The second approach is one where Seoul adopts greater proactivity on regional strategic issues. In this scenario, China poses a realistic threat to South Korea and regional stability. Seoul should therefore take action precisely because the United States currently has its hands full with Ukraine and other issues. If South Korea were to actively play a complementary role while the United States addresses more immediate strategic issues elsewhere, it could gain the trust of the United States as well as other regional nations.
The new administration and prominent officials have already expressed interest in actively participating in frameworks intended to restrain China’s burgeoning power, such as the Quad and the CPTPP. If South Korea followed through, its geopolitical standing in the region would rise to the level of Japan, India, and Australia.
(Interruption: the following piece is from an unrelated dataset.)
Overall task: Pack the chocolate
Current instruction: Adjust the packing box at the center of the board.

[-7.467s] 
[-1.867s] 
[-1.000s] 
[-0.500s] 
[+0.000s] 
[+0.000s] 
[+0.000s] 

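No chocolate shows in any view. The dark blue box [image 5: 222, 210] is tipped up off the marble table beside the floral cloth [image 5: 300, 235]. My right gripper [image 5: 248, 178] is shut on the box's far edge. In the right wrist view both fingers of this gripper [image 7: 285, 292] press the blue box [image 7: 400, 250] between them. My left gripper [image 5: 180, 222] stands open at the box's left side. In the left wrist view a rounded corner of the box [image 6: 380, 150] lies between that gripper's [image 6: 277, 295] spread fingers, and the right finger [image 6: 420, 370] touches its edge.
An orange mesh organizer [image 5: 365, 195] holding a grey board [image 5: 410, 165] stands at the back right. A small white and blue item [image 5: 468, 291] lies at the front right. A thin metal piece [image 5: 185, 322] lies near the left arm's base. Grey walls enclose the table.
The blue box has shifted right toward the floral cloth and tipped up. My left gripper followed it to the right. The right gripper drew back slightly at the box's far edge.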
It would require, however, an enlargement of the scope of its economic and military activities. The South Korean government may even consider deploying its military beyond the waters around the Korean Peninsula and project power into the East China Sea, the South China Sea, and throughout the Indo-Pacific region.
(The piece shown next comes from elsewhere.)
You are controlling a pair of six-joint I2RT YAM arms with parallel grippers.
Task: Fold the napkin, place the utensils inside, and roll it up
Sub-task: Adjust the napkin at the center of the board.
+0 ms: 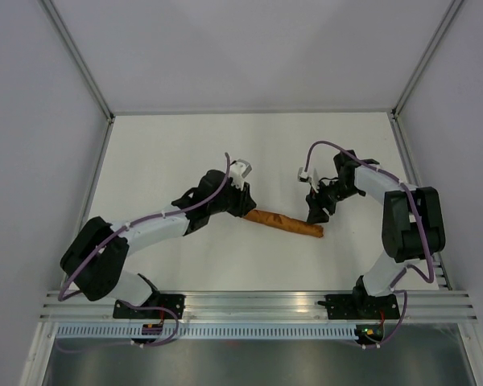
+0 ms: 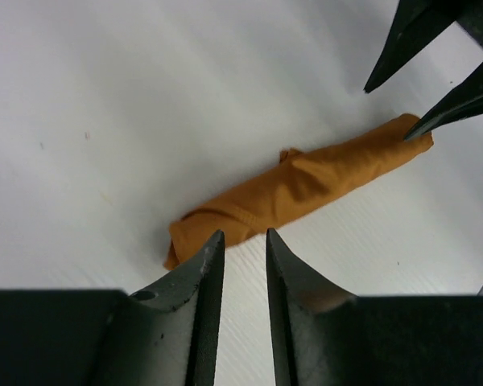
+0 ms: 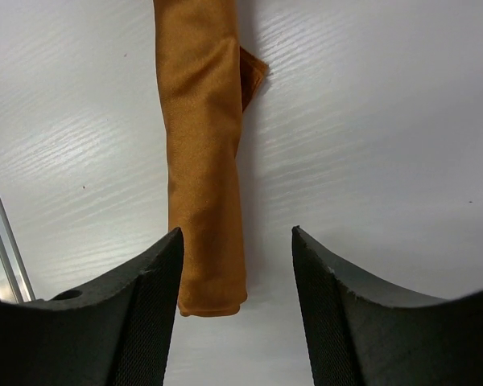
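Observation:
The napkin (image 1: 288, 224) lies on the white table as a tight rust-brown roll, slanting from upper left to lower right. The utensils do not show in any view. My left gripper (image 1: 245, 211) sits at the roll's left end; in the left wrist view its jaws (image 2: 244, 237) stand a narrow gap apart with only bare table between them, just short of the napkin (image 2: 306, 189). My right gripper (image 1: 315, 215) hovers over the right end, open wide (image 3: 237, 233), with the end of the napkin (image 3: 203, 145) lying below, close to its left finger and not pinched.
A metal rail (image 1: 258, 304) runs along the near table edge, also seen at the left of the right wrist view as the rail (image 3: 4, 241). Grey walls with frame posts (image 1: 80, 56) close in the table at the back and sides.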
This second approach represents a pathway for South Korea to become a “regional power.” Judging from initial comments and actions taken by the Yoon administration, there is a strong possibility that this will be the strategy eventually adopted.
South Korea as a “Global Power”?
A third approach that the new administration could pursue would be even more ambitious, positioning South Korea as a “global great power.”
Seoul’s contributions to managing the Ukraine crisis will function as the gauge for whether this approach gains salience in years to come. Near the end of the Moon administration, Seoul was in step with other Western countries in sanctioning Russia and accepting refugees from Ukraine. However, the previous administration did not show any willingness to become more involved. The relative lack of South Korean public interest in events in Europe, which is far removed from the Korean Peninsula, likely played a role in this more passive approach to Ukraine.
Nevertheless, if South Korea is to become a truly trusted and influential country, active involvement will be necessary. For example, if Seoul were to provide robust military assistance to Ukraine—which Japan and many other countries have failed to do—international appreciation for its contributions could quickly raise South Korea’s status, placing it alongside the G7 nations.
In South Korea, where the Korean War has not legally ended and is frozen in place by an armistice, public opinion toward overseas military dispatch is relatively permissive. As one administration insider noted, “through political leadership, public sentiments can be molded” to gain support for a more proactive agenda. It is interesting that such ambition is emanating from the new administration.
These three approaches represent different options that Seoul could select as the new government rethinks South Korea’s orientation to regional and global geopolitics. While enhancing the country’s international prestige might be desirable, the question still remains as to whether the Yoon administration and the South Korean people are prepared to assume greater international burdens and take greater risks. Observers should remain attentive to how the new administration and influential insiders forge a new approach—and potentially even a new South Korean international identity.